Look through the lines below and copy each one that includes "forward".

========================================

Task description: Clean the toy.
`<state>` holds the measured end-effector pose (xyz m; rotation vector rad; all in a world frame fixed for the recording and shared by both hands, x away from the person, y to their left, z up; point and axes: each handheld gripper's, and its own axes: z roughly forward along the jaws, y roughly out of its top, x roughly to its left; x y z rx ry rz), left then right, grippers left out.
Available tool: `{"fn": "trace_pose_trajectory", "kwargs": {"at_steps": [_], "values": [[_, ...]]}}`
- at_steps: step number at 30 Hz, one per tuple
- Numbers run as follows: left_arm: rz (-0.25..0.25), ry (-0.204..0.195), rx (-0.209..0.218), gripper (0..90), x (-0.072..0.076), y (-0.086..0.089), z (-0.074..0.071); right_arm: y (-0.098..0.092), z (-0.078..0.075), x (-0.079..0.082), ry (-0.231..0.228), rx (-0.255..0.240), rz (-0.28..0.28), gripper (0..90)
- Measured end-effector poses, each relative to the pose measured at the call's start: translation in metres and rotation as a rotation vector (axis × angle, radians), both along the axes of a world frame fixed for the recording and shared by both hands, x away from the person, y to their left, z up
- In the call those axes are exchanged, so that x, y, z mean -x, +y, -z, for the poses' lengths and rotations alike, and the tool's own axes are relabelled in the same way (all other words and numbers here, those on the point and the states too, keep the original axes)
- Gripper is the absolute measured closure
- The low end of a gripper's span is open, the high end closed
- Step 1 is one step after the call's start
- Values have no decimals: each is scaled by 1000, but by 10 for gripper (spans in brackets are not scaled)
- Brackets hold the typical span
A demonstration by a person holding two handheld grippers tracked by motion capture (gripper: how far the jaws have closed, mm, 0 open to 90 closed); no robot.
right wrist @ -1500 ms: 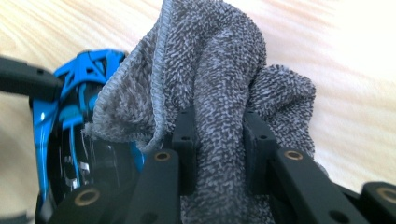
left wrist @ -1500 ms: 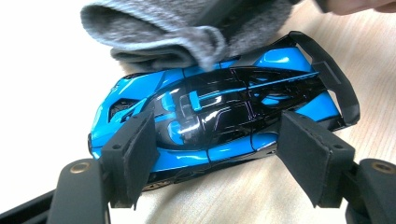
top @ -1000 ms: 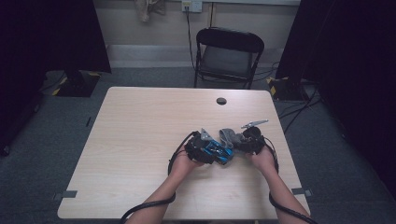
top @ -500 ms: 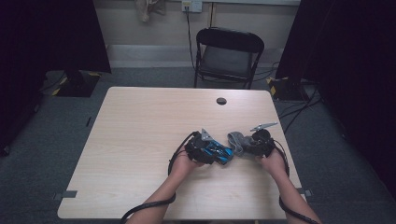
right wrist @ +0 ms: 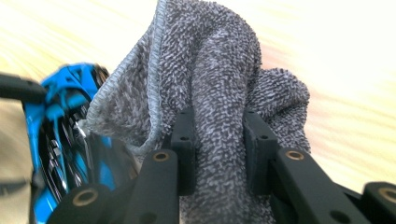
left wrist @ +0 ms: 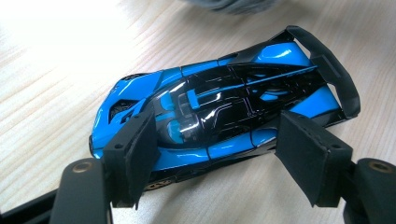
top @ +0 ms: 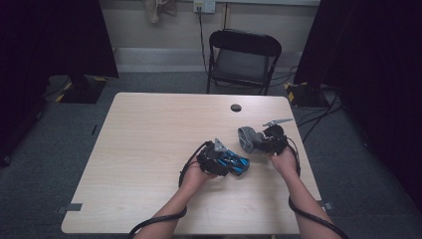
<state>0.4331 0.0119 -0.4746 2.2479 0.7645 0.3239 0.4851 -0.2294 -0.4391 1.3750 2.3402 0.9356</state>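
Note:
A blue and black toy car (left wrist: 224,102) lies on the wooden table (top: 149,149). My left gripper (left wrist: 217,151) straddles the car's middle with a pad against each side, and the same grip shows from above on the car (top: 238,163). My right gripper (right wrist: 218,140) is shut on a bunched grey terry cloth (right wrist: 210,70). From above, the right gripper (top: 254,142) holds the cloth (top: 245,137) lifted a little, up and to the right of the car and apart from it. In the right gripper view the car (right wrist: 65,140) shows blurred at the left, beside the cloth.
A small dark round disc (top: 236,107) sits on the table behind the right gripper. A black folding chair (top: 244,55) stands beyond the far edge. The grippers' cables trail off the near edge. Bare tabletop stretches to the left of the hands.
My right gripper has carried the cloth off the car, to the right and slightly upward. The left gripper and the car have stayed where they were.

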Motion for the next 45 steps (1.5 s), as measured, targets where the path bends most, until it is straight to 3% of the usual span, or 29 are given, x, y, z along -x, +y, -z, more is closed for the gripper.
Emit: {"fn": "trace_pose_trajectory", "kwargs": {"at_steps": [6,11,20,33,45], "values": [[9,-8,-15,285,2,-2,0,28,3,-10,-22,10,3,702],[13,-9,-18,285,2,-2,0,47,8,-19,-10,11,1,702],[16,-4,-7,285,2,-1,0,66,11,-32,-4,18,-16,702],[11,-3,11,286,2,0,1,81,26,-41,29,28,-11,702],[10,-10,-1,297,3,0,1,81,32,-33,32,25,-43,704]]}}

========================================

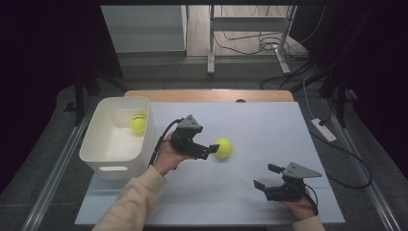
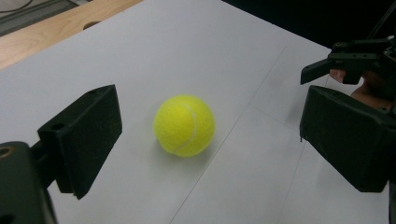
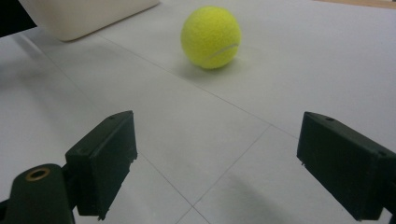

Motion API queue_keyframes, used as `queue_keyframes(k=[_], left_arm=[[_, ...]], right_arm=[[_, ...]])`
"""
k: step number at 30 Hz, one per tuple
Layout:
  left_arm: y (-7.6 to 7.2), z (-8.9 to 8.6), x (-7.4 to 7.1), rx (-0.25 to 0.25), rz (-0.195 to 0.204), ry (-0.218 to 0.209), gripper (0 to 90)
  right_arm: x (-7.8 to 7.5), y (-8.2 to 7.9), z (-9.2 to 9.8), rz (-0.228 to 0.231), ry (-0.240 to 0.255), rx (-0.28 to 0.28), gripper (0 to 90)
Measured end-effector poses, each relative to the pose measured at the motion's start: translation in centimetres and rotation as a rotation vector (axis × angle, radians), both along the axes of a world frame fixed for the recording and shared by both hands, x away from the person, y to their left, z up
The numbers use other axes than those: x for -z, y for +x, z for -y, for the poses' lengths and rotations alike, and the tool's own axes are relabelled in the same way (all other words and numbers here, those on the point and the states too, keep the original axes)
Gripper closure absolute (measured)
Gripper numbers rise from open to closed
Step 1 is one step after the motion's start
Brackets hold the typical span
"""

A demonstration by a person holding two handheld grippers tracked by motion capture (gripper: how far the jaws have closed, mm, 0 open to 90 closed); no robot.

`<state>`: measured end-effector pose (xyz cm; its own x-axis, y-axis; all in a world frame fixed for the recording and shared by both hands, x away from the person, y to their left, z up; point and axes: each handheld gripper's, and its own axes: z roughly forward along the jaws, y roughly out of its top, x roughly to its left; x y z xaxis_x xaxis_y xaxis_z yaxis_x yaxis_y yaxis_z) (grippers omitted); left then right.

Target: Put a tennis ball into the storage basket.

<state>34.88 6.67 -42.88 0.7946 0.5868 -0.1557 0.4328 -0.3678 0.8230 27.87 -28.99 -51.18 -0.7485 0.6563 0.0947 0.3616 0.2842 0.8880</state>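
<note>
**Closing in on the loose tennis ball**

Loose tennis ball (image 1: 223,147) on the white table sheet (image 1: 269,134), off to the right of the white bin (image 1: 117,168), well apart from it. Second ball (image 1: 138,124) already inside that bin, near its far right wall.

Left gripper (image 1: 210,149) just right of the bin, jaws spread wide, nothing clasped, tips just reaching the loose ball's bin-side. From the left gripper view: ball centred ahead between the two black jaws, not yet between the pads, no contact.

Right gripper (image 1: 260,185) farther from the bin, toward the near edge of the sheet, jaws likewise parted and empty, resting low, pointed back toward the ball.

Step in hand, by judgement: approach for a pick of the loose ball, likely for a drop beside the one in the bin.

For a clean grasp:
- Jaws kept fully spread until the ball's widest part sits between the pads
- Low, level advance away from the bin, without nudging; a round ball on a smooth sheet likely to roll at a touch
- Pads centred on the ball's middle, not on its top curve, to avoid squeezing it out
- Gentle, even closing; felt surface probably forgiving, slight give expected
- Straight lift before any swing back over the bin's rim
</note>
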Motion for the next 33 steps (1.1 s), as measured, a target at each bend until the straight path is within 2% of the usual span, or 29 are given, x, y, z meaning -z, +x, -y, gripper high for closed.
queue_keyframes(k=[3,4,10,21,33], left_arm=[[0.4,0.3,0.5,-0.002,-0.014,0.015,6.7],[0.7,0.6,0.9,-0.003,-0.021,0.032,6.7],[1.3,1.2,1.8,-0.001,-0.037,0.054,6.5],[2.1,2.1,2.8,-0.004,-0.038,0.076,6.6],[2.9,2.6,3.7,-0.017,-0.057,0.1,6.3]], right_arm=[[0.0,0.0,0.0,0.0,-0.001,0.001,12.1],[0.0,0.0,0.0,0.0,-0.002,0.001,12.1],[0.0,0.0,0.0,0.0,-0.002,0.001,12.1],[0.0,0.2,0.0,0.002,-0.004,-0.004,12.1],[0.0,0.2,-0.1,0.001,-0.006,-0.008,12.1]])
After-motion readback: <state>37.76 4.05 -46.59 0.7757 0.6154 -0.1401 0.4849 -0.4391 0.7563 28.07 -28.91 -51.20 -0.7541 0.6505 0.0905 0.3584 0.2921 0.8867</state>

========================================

EXERCISE OUTPUT
`<state>` holds the measured end-effector pose (xyz m; rotation vector rad; all in a world frame fixed for the recording and shared by both hands, x away from the person, y to their left, z up; point and axes: each handheld gripper's, and its own axes: z roughly forward along the jaws, y roughly out of its top, x roughly to its left; x y z rx ry rz), left then right, grippers left out.
`<state>`: measured end-effector pose (xyz cm; its own x-axis, y-axis; all in a world frame fixed for the recording and shared by both hands, x away from the person, y to their left, z up; point and axes: each handheld gripper's, and its own axes: z roughly forward along the jaws, y roughly out of its top, x roughly to its left; x y z xaxis_x xaxis_y xaxis_z yaxis_x yaxis_y yaxis_z) (grippers omitted); left then right.

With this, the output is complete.